When he scrambled up on the concrete he was so wet he could feel the weight of his denim pants hanging off his hips. He started up the road at a half trot, the storm driving him from behind. He didn’t know where he was going, except that he had to find shelter. And who would shelter him he had no idea, for he knew from bitter experience that nineteen-year-old hoboes are seldom welcome guests, whether rain-soaked or not.
He passed a stalled car, with nobody in it. He passed several houses, in front of which he had seen the trucks. They were obviously empty, but they were below road level and surrounded by yellow ponds pocked with rain. He came to a sidewalk, but between him and the curbs was a torrent, and he stayed in the center of the road. He came to a filling station, but it was deserted and six inches deep in water. Next to the filling station was a store, a chain grocery store. He headed for it, going in up to his knees in the torrent. The force of it almost upset him and forced him several paces below his goal. When he gained the sidewalk he ran at the door, wrenching at the knob and driving against it with one motion.
It was locked. As his face smashed against the glass, he remembered it was Sunday.

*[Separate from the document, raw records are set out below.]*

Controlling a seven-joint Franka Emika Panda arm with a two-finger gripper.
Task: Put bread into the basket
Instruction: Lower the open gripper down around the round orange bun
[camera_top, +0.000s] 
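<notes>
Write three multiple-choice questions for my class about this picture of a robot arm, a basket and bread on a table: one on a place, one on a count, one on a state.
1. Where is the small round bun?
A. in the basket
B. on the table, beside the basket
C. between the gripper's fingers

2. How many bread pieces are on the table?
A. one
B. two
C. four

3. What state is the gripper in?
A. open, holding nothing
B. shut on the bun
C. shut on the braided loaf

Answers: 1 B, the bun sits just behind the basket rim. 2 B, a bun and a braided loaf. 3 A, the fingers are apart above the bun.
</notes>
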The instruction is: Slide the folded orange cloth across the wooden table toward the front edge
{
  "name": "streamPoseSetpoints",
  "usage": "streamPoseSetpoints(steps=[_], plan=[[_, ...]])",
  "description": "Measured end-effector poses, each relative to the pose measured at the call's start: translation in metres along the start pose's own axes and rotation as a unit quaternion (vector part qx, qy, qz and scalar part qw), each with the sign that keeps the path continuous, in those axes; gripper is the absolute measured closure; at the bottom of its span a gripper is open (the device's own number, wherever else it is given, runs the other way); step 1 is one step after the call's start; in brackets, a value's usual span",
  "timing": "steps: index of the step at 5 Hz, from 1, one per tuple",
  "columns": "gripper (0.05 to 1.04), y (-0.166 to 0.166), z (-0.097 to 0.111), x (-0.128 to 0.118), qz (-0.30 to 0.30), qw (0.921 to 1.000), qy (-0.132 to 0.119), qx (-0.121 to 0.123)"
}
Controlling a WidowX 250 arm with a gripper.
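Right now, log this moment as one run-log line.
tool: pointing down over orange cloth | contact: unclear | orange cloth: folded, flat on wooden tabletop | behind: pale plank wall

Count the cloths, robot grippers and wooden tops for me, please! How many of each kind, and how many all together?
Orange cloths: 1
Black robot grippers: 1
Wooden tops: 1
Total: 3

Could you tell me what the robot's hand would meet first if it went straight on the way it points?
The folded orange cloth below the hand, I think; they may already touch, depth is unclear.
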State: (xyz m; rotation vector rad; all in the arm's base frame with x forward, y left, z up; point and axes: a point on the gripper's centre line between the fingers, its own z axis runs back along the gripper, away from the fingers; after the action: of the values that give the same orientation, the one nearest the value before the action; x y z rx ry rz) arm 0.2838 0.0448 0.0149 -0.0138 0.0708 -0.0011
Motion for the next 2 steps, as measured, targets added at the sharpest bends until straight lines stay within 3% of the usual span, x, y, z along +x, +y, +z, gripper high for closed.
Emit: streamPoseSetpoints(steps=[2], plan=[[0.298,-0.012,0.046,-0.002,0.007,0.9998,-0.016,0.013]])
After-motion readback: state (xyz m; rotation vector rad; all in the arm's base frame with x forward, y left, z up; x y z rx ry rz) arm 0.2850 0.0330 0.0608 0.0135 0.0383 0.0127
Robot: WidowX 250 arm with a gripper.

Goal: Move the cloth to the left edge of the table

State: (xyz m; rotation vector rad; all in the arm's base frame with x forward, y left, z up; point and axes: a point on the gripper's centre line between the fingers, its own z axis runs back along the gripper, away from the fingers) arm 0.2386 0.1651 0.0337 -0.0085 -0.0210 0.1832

He stood there, furiously rattling the door. Facing him, inside, he could see the clock: ten minutes to three. But nothing answered his rattling except the rain. He kicked the door, dashed away, and in a second was under cover. Next to the store was a half-finished house, and his dive for the porch was automatic. He turned in anger at the rain, stood stamping the water off his legs, then went inside. The floor was laid, but the walls were only half finished and there was a damp smell of plaster. Off to one side were piled lumber, tar paper, and sawbucks. But the doors and windows were not in place yet, and the air felt even colder than the air outside.
He stood shivering in his soaking denims; started to take off the coat. As the air met his wet chest, he pulled it around him again. At the touch of the clammy cloth he gritted his teeth and took it off. He took off his shoes and his pants. He wore no socks or undershirt. He was left in a pair of tattered shorts, and while he was draping the denims over a sawbuck he collapsed on the tar paper, shaking with chill. But soon he was quiet, and he could think of but one thing: that he had to get warm. He thought of fire, and looked around.
On one side of the room was a fireplace, the mortar in it still damp. The tar paper would do to start it, all right, and there were bricks outside he could use to build it on. The lumber would burn, if there were any pieces short enough to go in the fireplace. He spied a kit of carpenter’s tools in one corner, went over to examine it, wincing as the crumbs of plaster hurt his feet.
The main tool in the kit was a saw. Quickly he set up two sawbucks, laid a joist between them and cut it up with the saw. The exercise made him feel better. When he had a pile of wood, he got two bricks and began to build the fire. He tore up tar paper and laid it on the bricks, found the carpenter’s trimming knife and whittled kindling, laid the big pieces he had sawed on top. But when he went to his coat and fished the matches out of the pocket, the tips were nothing but smelly wet smears.